Thanks so much for replying - there is a lot of common sense in your reply, which I had somehow been blinded to when I started to think through actually starting with this - he has dropped his naps since I first looked into how to go about teaching her lol!

He isn't in a cot, he has a toddler bed, and now won't stay up there and play as he is fighting the idea of being put up to nap at all - when he still took a daily nap he would get up and play in his room before climbing back into bed sometimes, but now I get a tantrum if I even take him up or mention napping, so he now only naps on the sofa or occasionally if he falls asleep in the car and I carry him up to bed.

Aside from that though your reply has put back into perspective what I need to do - I think DD and I will do our little study sessions at the kitchen table, and he can sit up at the table too with something else to do. My kids are quite sociable with each other (I think maybe this is because my daughter is out at Kindergarten until lunch so they enjoy being together in the afternoons) and tend to play together most of the time, rather than separately, so I will have to think of some Christmas stocking fillers that will keep him occupied at the table for 10 or 15 minutes at a go, and can be kept as you say specifically for these times. I am wondering about play-dough sets, though we may temporarily have to stop doing any play-dough at other times!

The kids already get to watch TV in the day, especially as a wind down for my daughter after she gets home from Kindergarten before we do whatever we are planning for the afternoon, so I am not sure I have kept it as a rare enough treat to induce him to stay in the next room by himself while I spend time with Anna! I will have to think about that one but think the idea of something else for him to do alongside us, reserved only for that time, may work better.

I will get a timer too, and your point about being organised in advanced is a very good one, I must make sure I organise what I want to do the next day the evening before, once the kids are in bed!

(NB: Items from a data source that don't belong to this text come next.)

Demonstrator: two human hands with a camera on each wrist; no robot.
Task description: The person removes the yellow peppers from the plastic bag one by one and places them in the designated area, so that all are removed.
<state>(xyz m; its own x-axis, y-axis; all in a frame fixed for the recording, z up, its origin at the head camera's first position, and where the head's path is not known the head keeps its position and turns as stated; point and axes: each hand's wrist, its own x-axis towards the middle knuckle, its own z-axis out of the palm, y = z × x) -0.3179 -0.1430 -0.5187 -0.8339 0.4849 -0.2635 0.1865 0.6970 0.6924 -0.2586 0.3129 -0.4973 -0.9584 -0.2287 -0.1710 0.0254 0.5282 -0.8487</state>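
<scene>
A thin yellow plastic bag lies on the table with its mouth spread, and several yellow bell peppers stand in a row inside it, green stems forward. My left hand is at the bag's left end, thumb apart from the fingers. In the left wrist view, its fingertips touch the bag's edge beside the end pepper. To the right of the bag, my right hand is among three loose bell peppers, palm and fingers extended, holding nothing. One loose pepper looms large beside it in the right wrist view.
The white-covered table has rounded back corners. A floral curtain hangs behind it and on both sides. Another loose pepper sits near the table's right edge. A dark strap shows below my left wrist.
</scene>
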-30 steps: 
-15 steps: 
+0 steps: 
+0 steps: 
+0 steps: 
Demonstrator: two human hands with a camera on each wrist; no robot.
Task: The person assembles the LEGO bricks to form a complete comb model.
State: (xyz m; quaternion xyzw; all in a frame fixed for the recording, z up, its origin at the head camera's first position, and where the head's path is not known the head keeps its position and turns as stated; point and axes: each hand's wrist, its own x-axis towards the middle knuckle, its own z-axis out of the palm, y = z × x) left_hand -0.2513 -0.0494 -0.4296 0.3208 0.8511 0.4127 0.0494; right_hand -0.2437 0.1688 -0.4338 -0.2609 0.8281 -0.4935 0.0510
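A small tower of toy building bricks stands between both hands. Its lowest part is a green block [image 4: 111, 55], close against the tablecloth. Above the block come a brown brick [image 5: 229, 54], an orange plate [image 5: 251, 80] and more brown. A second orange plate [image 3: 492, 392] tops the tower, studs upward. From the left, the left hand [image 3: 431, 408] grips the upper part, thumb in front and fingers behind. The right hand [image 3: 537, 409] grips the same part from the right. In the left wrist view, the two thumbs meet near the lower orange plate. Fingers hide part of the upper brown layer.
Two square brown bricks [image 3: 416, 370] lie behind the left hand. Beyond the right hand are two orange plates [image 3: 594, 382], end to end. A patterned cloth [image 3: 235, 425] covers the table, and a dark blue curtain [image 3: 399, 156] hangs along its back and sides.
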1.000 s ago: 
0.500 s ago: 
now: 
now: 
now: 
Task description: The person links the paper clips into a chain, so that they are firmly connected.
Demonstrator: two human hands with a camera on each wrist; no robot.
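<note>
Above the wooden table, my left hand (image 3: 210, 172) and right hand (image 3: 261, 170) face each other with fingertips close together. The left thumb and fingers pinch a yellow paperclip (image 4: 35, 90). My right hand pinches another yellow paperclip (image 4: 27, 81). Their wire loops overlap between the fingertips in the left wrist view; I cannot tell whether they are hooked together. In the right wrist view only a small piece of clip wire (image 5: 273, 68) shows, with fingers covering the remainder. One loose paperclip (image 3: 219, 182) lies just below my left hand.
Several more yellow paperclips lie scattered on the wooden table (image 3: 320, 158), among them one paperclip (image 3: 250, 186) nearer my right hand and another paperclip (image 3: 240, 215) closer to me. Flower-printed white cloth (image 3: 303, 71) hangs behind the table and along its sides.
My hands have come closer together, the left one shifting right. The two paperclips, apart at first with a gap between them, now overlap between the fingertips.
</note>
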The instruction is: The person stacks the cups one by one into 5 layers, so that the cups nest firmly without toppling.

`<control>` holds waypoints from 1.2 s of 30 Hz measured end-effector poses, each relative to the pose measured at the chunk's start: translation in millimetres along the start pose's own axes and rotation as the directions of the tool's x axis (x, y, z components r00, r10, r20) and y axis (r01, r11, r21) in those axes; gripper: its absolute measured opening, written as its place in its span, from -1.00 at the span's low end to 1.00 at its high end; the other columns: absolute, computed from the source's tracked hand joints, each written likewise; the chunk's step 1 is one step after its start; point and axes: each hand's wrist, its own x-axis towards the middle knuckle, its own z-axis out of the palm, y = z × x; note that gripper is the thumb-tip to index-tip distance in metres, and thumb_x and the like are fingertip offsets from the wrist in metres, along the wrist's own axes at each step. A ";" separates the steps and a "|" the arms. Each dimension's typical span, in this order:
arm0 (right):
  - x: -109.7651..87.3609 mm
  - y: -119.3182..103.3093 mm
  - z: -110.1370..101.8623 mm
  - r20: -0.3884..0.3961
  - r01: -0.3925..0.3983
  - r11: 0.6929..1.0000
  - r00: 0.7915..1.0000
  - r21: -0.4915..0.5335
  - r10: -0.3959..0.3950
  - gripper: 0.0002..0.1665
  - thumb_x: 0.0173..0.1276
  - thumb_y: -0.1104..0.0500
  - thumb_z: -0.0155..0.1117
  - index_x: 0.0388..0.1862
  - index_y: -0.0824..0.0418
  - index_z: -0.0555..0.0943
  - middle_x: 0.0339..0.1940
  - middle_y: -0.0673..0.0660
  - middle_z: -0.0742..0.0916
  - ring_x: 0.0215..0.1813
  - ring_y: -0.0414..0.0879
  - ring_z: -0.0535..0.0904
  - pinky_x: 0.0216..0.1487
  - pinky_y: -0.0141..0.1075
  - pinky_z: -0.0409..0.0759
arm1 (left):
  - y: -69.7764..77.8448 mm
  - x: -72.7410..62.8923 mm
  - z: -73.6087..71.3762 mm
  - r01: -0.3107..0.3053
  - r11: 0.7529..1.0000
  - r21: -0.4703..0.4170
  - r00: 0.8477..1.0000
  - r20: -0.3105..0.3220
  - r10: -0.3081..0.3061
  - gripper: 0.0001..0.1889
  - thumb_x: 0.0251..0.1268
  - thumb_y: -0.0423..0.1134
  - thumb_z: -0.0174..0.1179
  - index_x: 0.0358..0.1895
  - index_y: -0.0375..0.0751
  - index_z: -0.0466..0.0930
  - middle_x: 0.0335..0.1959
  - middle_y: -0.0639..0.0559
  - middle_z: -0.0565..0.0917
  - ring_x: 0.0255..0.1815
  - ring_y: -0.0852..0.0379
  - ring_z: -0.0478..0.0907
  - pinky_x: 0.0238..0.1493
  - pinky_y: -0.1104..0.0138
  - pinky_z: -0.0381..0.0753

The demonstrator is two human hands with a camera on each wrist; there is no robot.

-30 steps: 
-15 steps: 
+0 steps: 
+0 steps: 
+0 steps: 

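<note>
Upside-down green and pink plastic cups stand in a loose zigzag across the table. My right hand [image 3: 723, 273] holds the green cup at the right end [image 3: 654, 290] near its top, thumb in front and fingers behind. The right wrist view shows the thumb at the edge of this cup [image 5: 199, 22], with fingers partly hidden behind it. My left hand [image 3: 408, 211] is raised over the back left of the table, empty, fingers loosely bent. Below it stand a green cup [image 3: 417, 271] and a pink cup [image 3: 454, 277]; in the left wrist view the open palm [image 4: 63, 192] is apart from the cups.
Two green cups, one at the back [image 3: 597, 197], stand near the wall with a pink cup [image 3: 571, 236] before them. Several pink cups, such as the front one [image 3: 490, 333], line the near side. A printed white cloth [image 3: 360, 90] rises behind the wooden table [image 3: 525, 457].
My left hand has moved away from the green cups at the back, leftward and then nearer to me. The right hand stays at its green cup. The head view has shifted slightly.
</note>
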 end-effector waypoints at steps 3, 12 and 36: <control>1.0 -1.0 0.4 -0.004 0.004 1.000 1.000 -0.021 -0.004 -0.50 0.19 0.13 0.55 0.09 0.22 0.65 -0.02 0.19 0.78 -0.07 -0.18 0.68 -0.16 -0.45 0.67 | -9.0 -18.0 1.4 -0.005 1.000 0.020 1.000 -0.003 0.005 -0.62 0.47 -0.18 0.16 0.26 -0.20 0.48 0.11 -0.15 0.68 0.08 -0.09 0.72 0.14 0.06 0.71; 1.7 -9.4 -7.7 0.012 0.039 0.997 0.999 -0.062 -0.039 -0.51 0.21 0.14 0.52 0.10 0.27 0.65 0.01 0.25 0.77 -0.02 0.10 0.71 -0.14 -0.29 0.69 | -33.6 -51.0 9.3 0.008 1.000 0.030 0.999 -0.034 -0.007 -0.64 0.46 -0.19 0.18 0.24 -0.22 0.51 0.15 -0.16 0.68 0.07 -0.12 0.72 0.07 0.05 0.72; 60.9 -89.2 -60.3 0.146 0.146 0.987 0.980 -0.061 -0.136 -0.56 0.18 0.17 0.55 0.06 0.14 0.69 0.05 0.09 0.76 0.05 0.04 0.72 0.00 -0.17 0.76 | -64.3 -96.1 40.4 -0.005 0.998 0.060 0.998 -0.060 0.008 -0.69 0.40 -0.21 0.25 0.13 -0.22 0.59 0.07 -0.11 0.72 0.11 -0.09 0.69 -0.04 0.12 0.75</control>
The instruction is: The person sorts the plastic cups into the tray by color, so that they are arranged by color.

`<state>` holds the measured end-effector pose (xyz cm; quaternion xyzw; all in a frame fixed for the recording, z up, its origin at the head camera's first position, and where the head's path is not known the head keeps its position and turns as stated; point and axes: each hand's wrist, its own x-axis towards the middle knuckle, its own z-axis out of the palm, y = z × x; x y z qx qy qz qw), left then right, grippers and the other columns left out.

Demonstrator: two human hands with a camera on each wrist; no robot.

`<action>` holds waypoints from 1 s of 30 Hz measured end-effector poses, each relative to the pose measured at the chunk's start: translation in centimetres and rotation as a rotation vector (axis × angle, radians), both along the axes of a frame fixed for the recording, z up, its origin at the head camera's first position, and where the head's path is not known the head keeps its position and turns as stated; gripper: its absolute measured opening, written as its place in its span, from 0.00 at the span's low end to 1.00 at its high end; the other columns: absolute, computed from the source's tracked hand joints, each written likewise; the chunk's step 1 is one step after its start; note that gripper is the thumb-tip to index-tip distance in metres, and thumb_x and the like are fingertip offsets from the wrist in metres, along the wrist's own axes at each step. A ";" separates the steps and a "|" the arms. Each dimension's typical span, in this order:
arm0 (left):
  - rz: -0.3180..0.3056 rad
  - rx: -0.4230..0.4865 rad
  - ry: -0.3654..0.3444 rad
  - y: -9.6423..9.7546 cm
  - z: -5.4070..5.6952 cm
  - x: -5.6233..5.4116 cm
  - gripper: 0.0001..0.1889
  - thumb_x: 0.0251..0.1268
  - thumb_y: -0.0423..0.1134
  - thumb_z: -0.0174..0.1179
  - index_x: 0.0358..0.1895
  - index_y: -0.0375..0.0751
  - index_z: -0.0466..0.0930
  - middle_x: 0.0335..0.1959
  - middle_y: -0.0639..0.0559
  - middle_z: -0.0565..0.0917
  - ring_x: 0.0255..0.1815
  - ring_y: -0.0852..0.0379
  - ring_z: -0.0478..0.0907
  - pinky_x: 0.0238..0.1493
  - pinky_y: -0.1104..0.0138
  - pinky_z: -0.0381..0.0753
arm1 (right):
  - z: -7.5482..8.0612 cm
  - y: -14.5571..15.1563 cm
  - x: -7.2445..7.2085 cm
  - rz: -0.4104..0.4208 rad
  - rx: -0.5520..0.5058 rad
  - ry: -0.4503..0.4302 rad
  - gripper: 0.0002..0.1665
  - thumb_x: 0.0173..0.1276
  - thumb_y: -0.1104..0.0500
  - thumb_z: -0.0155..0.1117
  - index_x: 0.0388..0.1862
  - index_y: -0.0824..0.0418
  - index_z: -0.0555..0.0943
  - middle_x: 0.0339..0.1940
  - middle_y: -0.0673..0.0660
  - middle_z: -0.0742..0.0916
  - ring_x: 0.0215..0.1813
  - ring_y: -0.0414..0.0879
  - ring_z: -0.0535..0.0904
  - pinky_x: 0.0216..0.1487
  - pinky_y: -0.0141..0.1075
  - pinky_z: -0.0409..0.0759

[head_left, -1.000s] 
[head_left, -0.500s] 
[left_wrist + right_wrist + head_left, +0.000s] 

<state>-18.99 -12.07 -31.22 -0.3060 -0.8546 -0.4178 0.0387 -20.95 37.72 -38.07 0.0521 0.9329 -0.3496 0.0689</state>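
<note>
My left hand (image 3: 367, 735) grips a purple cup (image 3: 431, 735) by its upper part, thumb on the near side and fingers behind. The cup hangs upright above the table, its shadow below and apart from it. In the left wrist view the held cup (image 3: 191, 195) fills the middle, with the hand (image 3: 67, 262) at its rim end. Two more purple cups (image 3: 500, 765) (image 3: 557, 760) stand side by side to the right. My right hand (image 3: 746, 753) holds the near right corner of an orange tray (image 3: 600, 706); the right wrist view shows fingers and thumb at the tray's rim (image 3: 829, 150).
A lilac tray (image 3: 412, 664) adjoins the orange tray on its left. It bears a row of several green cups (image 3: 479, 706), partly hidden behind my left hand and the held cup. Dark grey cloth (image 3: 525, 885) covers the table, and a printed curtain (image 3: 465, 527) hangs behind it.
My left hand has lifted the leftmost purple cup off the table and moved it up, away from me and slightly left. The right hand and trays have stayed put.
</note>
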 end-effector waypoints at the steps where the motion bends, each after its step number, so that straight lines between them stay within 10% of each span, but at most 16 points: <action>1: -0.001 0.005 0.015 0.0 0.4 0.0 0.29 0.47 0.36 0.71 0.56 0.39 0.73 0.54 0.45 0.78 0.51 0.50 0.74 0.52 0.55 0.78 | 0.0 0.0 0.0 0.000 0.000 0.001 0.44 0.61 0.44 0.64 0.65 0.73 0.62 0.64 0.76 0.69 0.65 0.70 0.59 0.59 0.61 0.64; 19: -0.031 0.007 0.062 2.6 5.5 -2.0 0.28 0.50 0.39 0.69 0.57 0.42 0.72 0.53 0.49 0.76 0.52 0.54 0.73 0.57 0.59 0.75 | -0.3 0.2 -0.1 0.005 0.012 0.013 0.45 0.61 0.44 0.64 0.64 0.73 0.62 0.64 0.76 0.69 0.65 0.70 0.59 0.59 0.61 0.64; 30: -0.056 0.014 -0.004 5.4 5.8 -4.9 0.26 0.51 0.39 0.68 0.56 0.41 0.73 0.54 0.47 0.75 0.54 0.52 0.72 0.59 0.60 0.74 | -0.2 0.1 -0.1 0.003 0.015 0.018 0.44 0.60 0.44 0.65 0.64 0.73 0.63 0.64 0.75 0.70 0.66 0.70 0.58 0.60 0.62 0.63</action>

DD is very excited about learning to read - we are already reading some of the Phonics Stories and she proudly told DH on the phone tonight that she was "Having a learn to read book" so I am wondering if I should capitalise on the interest and start earlier than planned, although I will have to hold off at least til next week as a friend in a similar position to me with a DD the same age said that she would like to try and do this together somehow (not easy as we live 45 mins drive apart), but she is in the UK now so I need to wait til she gets back and at least discuss what we are going to do with her before I start - she also has a younger child so maybe we can work something out with one babysitter and one "teacher" on the occassions we manage to meet up, but that won't be often enough.

Thanks again for your sensible suggestions, I will get back to you and let you know how we do!

By the way I posted on this board some time ago about teaching my DD a bit of French, as she had asked for this before we went on holiday there (she was concerned about being able to play with children on holiday lol) - I got some good suggestions and we dabbled with a bit of the BBC schools website and First Fun with Frech DVD, and both she and to a lesser extent her little brother picked up and still used several phrases and words, and in Anna's case numbers too - although in the end she made friends with a little Polish boy on holiday and they communicated "by hand and foot" as the Germans say lol so she didn't need the French except in the shop!